▶ **Your objective**:
Find the line with "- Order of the" in the entries below. Repeat it, every following line, and the line with "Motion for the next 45", exactly and with nothing added.

:: Records supplied

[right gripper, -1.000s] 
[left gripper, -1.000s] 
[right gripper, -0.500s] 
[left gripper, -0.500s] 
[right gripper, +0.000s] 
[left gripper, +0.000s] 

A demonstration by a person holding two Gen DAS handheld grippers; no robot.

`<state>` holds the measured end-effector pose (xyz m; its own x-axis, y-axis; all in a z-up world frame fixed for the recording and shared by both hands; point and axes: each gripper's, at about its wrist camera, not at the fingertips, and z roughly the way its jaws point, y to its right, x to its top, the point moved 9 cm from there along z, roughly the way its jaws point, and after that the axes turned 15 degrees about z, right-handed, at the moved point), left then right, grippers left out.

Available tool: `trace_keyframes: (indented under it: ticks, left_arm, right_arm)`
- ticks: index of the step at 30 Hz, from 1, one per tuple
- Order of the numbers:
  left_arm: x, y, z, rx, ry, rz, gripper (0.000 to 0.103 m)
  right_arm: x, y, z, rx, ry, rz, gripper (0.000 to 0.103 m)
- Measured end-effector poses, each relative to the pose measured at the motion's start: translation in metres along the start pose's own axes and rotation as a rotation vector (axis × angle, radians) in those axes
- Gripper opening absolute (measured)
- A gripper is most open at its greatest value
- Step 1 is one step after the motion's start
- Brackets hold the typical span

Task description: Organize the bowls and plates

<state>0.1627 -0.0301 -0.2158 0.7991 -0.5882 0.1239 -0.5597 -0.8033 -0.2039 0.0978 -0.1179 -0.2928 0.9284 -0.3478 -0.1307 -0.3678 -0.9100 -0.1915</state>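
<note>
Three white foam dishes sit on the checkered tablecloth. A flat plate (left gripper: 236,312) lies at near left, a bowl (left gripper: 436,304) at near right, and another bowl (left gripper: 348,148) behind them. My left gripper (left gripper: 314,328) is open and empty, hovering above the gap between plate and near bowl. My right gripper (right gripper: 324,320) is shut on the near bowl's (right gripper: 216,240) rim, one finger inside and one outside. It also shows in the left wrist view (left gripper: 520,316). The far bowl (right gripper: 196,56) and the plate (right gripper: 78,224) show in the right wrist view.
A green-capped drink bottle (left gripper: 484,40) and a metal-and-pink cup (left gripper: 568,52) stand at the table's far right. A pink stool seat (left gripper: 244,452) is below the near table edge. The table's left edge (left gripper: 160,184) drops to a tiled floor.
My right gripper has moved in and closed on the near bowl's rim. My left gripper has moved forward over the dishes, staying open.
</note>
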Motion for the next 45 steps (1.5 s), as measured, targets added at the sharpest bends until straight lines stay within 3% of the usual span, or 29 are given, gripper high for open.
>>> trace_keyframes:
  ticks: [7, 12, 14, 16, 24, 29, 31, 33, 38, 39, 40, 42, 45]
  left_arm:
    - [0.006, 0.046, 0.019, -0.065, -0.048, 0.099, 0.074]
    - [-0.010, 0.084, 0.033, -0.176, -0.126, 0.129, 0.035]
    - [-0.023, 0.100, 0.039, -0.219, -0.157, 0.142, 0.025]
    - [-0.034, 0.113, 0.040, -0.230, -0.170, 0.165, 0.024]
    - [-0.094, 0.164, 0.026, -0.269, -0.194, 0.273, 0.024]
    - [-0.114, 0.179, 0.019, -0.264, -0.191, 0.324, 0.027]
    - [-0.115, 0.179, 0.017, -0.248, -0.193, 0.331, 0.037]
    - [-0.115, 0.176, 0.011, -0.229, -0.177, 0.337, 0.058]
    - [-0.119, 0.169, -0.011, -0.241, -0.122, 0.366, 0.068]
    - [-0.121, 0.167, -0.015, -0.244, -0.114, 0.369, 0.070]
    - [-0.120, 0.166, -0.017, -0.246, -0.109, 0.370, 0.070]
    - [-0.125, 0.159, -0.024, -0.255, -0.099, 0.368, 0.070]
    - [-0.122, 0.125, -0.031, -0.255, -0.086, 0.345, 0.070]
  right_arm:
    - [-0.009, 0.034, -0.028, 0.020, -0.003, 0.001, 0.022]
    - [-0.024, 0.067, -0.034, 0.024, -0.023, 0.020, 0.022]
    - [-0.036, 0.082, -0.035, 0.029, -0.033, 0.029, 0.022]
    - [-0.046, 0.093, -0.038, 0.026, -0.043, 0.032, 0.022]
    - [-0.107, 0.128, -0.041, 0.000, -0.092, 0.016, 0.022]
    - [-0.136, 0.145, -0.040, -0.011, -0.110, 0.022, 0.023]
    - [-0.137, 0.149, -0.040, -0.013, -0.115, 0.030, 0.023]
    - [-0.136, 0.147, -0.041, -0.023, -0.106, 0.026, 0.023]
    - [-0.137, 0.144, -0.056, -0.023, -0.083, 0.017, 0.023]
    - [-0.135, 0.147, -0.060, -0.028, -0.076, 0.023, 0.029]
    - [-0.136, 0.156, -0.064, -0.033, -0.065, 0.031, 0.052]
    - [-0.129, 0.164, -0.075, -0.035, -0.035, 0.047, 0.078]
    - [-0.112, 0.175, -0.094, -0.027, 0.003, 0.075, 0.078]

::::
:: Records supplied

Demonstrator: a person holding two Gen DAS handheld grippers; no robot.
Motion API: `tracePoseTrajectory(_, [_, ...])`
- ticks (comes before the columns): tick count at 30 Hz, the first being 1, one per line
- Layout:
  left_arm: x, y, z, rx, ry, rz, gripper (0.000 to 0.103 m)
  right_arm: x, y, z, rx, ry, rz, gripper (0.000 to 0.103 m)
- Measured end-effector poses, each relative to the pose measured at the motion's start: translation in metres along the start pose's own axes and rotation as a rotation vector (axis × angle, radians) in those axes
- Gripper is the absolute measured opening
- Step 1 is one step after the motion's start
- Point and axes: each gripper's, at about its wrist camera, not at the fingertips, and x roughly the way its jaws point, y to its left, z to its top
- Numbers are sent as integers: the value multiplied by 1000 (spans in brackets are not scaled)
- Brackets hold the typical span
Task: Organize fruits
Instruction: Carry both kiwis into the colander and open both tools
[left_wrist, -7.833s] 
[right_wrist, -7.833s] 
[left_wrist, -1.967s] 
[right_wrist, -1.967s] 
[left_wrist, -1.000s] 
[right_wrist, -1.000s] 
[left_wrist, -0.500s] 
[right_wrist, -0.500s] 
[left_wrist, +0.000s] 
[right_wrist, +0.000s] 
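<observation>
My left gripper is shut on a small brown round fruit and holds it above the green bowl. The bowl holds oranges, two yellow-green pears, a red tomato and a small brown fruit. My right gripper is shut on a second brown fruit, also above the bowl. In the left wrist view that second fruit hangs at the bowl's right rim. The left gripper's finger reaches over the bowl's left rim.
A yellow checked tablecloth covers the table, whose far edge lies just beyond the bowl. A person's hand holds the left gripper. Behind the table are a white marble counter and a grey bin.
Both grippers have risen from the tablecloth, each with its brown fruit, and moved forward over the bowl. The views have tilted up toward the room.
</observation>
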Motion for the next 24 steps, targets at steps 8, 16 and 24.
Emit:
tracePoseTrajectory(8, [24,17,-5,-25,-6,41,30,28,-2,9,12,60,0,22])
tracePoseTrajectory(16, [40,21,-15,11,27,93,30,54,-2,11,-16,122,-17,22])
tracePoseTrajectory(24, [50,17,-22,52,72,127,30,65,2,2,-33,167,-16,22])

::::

▶ **Exercise solution**:
- Order of the numbers:
  left_arm: x, y, z, rx, ry, rz, gripper (0.000 to 0.103 m)
  right_arm: x, y, z, rx, ry, rz, gripper (0.000 to 0.103 m)
- Measured end-effector poses, each relative to the pose measured at the motion's start: translation in metres along the start pose's own axes and rotation as a rotation vector (axis × angle, radians) in those axes
- Gripper opening absolute (measured)
- A gripper is most open at its greatest value
- Step 1 is one step after the motion's start
- Brackets hold the typical span

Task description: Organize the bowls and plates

<state>0.1627 -0.0301 -0.2158 0.7991 -0.5882 0.1239 -0.5597 -0.8033 -0.2039 0.0978 -0.1179 -0.2928 0.9284 -0.3478 -0.1307 -0.3678 -0.9100 -0.1915</state>
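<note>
Three white foam dishes sit on the checkered tablecloth. A flat plate (left gripper: 236,312) lies at near left, a bowl (left gripper: 436,304) at near right, and another bowl (left gripper: 348,148) behind them. My left gripper (left gripper: 314,328) is open and empty, hovering above the gap between plate and near bowl. My right gripper (right gripper: 324,320) is shut on the near bowl's (right gripper: 216,240) rim, one finger inside and one outside. It also shows in the left wrist view (left gripper: 520,316). The far bowl (right gripper: 196,56) and the plate (right gripper: 78,224) show in the right wrist view.
A green-capped drink bottle (left gripper: 484,40) and a metal-and-pink cup (left gripper: 568,52) stand at the table's far right. A pink stool seat (left gripper: 244,452) is below the near table edge. The table's left edge (left gripper: 160,184) drops to a tiled floor.
My right gripper has moved in and closed on the near bowl's rim. My left gripper has moved forward over the dishes, staying open.
</note>
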Motion for the next 45 steps (1.5 s), as measured, targets added at the sharpest bends until straight lines stay within 3% of the usual span, or 29 are given, gripper high for open.

Nothing else goes with this output.